Sheet Pan Perogies and Sausage with Mustard Sour Cream

It’s no secret that sheet pan meals are little weeknight warriors of the supper table. This one uses perogies and sausage, and yes, you can roast the perogies with terrific results, no boiling required! They get golden and crispy on the outside while remaining soft and tender on the inside. With a tangy sour cream and mustard dipping sauce, this is a meal everyone is sure to love.

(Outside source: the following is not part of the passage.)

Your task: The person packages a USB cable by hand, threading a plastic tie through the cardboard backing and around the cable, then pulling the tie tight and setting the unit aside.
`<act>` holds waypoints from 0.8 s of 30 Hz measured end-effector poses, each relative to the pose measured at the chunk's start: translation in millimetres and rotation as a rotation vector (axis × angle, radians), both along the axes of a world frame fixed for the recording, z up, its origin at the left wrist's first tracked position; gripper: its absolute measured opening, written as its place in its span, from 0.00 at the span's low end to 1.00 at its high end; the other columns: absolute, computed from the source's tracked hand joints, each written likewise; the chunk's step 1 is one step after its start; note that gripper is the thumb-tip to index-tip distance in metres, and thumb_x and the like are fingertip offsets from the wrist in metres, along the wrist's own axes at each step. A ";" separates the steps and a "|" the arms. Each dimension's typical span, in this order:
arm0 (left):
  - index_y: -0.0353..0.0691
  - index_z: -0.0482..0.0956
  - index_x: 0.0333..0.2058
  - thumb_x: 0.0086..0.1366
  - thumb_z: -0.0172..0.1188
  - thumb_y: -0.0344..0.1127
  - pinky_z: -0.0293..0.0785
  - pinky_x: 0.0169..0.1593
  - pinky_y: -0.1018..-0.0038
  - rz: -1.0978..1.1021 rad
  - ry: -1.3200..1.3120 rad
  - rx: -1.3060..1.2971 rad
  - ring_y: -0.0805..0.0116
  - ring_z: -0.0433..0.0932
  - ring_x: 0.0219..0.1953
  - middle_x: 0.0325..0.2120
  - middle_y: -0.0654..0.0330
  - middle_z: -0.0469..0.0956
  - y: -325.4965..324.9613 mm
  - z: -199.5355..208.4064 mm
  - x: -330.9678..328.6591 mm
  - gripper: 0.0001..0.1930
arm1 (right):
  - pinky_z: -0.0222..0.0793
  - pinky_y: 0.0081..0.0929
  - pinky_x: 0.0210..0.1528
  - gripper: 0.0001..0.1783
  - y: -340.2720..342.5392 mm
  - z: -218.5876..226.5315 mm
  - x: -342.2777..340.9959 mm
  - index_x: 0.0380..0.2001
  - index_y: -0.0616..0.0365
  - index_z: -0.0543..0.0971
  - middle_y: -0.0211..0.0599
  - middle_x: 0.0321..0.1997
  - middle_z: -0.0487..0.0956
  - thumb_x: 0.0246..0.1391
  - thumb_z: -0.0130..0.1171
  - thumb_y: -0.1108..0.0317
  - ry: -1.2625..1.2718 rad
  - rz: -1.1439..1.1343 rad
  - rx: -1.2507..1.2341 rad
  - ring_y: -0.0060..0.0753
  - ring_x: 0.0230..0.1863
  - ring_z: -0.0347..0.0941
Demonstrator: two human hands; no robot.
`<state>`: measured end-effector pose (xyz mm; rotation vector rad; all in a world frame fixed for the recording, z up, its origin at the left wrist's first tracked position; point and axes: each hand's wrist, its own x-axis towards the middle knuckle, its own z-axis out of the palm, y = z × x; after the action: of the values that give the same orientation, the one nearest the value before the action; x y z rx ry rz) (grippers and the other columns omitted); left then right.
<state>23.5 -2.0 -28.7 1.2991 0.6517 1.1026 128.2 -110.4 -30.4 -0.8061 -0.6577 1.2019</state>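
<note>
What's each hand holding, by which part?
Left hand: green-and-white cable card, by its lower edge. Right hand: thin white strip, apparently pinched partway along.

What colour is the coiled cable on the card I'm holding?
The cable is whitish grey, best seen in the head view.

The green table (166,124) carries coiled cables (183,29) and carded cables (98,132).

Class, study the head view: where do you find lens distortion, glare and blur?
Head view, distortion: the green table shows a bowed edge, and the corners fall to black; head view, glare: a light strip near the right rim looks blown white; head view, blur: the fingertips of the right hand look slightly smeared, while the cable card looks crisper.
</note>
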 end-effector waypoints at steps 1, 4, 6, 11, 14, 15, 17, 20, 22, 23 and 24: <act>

Feel free to substitute cubed butternut squash for the acorn, and Brussels sprouts for the cabbage.

Ingredients
 750 g (about 24) fresh (or thawed) potato and onion perogies
 1 acorn squash, unpeeled and sliced into 1/4-inch thick pieces
 500 g farmers’ sausage, or other cooked sausage, cut into 2-inch lengths
 1 small green cabbage, cut into 3/4 -inch thick wedges
 1 large red onion, sliced into 1/2 -inch thick wedges
 3 garlic cloves, smashed
 3 Tbsp canola oil
 2 Tbsp extra virgin olive oil
 1 ½ Tbsp grainy mustard
 1 tsp salt
 ½ tsp pepper
 ½ cup sour cream
 1 Tbsp grainy mustard

Instructions
1

Preheat the oven to 400ºF. Line two rimmed baking sheets with parchment paper

2

Arrange the perogies, squash slices, sausage, cabbage, onion and garlic evenly in a single layer on both baking sheets.

3

In a small bowl, whisk together the oils and mustard. Drizzle evenly over both baking sheets. Use your hands to coat everything well, especially the perogies. Season with salt and pepper.

4

Roast for 40 minutes, turning the perogies, sausage and vegetables halfway through. The perogies and vegetables should be lightly browned and tender when done.

5

In a small bowl, combine the sour cream and mustard. Serve with the roasted perogies, sausage and vegetables.